Pro tip: use the right USB port
However, where I spent far more time than I should have was on getting the driver installed so my computer could actually see the GD-73 radio. Pro tip: make sure when you go to install the driver that you plug the USB cable into the radio and not into the battery. My working space is a bit dim and the bottom of the all-black radio only showed one open port on the battery, so that’s where I kept plugging in the USB cable. I was not understanding why the computer would not recognize the radio.
When I set this frustrating bit of business aside, I posted my problem to the Radioddity GD-73A/3 group on Facebook. Hat tip to group member Malcolm for pointing me in the right direction!
In the midst of my problem, I had also reached out to Radioddity support and they responded pretty quickly with a thorough, step-by-step explanation of what I should do.
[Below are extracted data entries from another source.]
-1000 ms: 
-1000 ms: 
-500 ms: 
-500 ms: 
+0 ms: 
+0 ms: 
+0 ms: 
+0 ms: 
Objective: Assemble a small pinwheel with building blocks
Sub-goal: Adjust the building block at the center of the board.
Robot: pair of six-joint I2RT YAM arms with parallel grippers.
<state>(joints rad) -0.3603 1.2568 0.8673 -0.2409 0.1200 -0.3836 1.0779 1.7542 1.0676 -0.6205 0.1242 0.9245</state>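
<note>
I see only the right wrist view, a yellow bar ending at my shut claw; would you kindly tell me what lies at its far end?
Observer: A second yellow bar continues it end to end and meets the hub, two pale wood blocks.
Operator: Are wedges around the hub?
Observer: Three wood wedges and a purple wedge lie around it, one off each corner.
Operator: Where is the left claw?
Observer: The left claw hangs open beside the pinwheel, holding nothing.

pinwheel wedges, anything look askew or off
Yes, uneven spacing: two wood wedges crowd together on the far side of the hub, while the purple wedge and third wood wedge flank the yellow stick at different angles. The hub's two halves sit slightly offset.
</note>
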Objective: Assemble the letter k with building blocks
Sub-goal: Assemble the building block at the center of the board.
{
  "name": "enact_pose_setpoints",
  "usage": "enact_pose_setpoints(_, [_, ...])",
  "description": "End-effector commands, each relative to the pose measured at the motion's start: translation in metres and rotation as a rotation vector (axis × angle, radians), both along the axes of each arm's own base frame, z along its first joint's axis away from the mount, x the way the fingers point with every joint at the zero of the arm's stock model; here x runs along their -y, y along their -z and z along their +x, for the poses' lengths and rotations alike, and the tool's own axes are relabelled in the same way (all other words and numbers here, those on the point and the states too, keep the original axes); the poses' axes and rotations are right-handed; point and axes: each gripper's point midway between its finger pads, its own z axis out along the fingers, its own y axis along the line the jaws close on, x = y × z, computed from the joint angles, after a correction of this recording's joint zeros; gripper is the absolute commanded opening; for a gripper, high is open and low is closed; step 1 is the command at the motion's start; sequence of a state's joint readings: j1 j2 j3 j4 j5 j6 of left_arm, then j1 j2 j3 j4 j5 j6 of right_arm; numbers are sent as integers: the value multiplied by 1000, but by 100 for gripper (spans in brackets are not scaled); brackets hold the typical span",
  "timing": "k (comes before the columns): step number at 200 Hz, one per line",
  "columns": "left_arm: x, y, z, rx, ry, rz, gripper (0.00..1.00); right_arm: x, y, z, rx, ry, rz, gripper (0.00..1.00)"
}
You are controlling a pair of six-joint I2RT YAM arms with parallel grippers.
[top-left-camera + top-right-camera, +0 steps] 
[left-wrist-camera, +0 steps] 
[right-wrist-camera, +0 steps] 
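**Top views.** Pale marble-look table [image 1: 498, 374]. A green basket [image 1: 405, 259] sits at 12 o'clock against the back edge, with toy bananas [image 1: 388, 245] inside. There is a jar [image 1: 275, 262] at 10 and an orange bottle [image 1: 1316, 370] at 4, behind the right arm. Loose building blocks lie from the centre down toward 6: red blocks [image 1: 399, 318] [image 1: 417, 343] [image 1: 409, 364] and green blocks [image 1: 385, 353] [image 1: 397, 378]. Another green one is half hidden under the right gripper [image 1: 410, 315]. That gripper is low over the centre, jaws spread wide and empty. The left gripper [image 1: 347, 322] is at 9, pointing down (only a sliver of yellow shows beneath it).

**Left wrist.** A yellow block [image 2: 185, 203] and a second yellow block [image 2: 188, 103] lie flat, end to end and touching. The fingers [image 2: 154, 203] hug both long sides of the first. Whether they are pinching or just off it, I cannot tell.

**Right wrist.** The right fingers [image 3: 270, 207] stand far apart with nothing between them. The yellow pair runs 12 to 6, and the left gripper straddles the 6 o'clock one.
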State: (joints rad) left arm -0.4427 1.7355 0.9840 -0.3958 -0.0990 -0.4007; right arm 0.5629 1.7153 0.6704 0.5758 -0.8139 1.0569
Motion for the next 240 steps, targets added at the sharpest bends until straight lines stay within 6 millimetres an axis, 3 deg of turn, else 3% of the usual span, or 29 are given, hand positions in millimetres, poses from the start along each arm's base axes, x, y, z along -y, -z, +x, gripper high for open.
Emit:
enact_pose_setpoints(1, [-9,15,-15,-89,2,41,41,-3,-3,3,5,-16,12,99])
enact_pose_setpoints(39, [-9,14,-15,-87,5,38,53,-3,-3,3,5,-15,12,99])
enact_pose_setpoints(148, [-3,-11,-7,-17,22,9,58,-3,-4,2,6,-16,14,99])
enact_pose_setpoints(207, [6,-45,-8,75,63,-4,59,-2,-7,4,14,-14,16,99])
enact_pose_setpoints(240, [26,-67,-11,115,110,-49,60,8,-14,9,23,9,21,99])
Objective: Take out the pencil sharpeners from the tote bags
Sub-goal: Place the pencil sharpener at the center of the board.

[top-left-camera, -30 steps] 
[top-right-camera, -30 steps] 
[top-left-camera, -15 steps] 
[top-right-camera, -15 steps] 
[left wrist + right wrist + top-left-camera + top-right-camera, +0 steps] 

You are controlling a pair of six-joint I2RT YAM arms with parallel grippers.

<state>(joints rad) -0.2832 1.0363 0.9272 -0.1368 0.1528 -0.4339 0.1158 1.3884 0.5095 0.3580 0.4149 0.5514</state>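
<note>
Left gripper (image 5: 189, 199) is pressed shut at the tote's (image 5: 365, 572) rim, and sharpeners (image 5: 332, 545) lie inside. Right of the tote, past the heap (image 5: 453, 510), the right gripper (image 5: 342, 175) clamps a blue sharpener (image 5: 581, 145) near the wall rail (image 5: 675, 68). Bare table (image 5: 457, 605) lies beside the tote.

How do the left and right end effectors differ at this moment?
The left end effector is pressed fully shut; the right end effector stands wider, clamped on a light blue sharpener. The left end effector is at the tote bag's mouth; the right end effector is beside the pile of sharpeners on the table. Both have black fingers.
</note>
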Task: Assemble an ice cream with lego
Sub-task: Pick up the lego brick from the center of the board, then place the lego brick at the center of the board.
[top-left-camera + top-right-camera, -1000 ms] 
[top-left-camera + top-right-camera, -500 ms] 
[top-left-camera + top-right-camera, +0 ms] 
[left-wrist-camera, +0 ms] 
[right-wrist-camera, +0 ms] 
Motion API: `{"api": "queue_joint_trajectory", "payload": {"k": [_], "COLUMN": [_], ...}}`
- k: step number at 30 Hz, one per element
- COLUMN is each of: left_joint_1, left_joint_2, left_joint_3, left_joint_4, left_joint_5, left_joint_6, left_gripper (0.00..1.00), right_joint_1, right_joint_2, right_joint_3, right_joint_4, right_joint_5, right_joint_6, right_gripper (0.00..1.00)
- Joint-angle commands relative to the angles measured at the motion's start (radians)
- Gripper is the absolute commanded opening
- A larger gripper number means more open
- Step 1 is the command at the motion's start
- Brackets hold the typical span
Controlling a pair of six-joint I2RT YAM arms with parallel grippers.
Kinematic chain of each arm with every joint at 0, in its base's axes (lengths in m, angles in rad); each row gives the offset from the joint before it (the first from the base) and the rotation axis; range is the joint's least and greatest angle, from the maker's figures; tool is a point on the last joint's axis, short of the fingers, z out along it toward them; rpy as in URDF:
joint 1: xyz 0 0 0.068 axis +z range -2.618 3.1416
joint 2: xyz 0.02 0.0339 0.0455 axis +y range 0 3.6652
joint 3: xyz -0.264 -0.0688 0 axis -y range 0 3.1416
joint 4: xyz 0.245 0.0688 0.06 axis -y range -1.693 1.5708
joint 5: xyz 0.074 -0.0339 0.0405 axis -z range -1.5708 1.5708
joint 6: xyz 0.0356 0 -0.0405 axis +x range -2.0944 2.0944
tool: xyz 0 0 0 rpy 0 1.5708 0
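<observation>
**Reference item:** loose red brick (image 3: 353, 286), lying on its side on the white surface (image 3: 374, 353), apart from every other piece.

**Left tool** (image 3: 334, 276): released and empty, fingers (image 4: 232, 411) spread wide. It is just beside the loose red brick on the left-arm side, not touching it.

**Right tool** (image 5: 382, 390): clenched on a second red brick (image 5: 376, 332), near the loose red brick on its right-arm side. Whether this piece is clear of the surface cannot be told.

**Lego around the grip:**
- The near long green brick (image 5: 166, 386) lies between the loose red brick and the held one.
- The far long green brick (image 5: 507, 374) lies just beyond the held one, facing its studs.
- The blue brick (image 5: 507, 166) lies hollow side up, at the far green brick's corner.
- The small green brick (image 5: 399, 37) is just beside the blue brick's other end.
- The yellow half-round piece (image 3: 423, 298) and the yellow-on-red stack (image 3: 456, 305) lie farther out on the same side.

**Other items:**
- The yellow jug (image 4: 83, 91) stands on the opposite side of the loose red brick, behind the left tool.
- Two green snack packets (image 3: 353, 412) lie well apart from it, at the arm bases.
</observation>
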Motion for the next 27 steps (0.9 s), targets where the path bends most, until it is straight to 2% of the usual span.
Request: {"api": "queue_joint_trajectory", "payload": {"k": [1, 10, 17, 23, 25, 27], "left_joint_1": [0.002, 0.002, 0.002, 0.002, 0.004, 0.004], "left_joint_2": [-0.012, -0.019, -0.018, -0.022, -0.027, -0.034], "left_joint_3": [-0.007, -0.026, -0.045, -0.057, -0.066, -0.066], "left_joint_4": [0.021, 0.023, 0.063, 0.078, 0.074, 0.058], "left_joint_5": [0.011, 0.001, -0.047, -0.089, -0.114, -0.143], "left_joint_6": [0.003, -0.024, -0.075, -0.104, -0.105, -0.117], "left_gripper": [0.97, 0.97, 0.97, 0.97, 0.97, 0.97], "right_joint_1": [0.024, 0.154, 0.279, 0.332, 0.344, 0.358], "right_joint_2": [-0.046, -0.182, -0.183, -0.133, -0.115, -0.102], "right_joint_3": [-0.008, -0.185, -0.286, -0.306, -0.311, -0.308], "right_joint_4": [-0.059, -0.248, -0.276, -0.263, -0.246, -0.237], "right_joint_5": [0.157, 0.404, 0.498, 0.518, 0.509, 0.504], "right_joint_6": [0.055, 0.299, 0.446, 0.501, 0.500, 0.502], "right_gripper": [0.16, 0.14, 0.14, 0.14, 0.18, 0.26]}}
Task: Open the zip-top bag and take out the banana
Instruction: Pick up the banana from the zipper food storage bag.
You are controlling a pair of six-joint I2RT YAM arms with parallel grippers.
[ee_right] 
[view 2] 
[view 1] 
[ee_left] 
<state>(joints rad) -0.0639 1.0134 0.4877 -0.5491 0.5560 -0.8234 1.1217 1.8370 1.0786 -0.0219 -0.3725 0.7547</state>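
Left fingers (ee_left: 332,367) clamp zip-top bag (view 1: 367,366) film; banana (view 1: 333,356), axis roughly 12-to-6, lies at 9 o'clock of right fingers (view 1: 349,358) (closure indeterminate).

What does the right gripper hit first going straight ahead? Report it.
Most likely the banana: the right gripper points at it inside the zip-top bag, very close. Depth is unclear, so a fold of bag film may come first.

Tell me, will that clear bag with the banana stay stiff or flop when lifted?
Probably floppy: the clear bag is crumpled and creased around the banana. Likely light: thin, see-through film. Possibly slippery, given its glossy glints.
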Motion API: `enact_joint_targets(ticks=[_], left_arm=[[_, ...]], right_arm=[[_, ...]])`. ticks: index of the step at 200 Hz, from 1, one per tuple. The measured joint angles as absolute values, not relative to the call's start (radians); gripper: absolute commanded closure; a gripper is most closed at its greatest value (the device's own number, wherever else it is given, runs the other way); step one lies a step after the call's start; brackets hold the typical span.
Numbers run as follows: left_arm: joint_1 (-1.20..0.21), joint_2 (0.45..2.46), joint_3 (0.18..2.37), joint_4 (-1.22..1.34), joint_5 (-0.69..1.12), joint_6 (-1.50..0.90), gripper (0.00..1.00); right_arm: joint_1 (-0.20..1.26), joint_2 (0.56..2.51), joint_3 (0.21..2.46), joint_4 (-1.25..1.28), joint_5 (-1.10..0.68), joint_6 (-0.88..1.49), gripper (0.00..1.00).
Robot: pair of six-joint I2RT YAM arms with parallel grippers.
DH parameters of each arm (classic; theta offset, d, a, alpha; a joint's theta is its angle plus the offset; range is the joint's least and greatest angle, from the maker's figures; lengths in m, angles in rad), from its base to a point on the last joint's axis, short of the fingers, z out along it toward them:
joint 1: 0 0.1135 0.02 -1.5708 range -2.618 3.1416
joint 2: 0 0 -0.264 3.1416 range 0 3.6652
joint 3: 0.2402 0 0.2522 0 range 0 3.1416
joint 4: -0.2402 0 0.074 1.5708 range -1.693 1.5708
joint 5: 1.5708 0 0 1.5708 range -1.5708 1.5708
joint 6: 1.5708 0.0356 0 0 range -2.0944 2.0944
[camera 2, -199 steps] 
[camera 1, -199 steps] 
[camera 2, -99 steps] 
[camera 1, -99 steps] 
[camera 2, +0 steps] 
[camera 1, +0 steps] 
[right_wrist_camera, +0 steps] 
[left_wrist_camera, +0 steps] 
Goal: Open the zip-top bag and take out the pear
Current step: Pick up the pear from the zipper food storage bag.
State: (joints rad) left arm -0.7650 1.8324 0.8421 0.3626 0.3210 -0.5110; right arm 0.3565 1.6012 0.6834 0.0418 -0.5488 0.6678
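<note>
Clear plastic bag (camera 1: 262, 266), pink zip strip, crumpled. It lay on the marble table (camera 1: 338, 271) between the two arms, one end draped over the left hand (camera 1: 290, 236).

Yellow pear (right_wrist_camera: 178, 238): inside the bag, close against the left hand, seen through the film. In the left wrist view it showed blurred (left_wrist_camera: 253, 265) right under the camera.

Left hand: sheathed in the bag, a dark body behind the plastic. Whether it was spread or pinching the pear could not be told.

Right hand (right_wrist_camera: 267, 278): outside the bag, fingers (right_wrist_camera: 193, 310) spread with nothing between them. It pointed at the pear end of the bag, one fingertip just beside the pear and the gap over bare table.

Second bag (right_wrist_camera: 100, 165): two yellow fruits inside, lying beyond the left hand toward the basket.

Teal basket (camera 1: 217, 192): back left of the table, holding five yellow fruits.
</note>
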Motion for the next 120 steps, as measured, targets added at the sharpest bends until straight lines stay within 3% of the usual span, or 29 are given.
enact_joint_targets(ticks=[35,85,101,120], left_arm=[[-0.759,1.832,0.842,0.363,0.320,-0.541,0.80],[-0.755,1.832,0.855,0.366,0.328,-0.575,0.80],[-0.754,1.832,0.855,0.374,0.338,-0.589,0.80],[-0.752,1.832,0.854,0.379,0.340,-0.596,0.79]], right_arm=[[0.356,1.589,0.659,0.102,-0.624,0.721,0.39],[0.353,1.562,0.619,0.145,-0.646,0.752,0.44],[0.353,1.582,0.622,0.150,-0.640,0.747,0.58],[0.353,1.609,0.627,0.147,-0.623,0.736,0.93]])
Unfortunately, they didn’t recognize that I was using the wrong USB port to connect the radio to the computer, so the very clear directions resulted in more frustration.
(Later, I apologized to the Radioddity support person, thanked her for the thorough, helpful instructions, and also suggested that they add something about there being two ports on the bottom of the radio to their support rubric.)
Once using the correct port, software installation went perfectly
Once I learned that I was using the wrong port, I uninstalled (for the umpeenth time) the GD-73 software and the driver and then started over, using the great directions from Radioddity support. Once I was using the correct port on the radio, the installation of the driver and the programming software went perfectly the first time.
I have not yet programmed any DMR channels or groups into the radio. I’m waiting on getting approved for the PNW Radios, CPS, Codeplugs, Programming and Discussions group on Groups.io. To join you must be a member of the PNWDigital.Net -- WA7DMR -- Ham DMR in the Pacific Northwest group which I am. My plan is to look at codeplugs for other radios and adapt that information to the GD-73 radio.
The photos above show the ports on the bottom of the radio, the display (lit and unlit), and the flashlight button (press once for on, again for off) and the LED flashlight on the top (antenna end) of the radio.
More to come once I get this radio programmed and I can get some audio reports from others.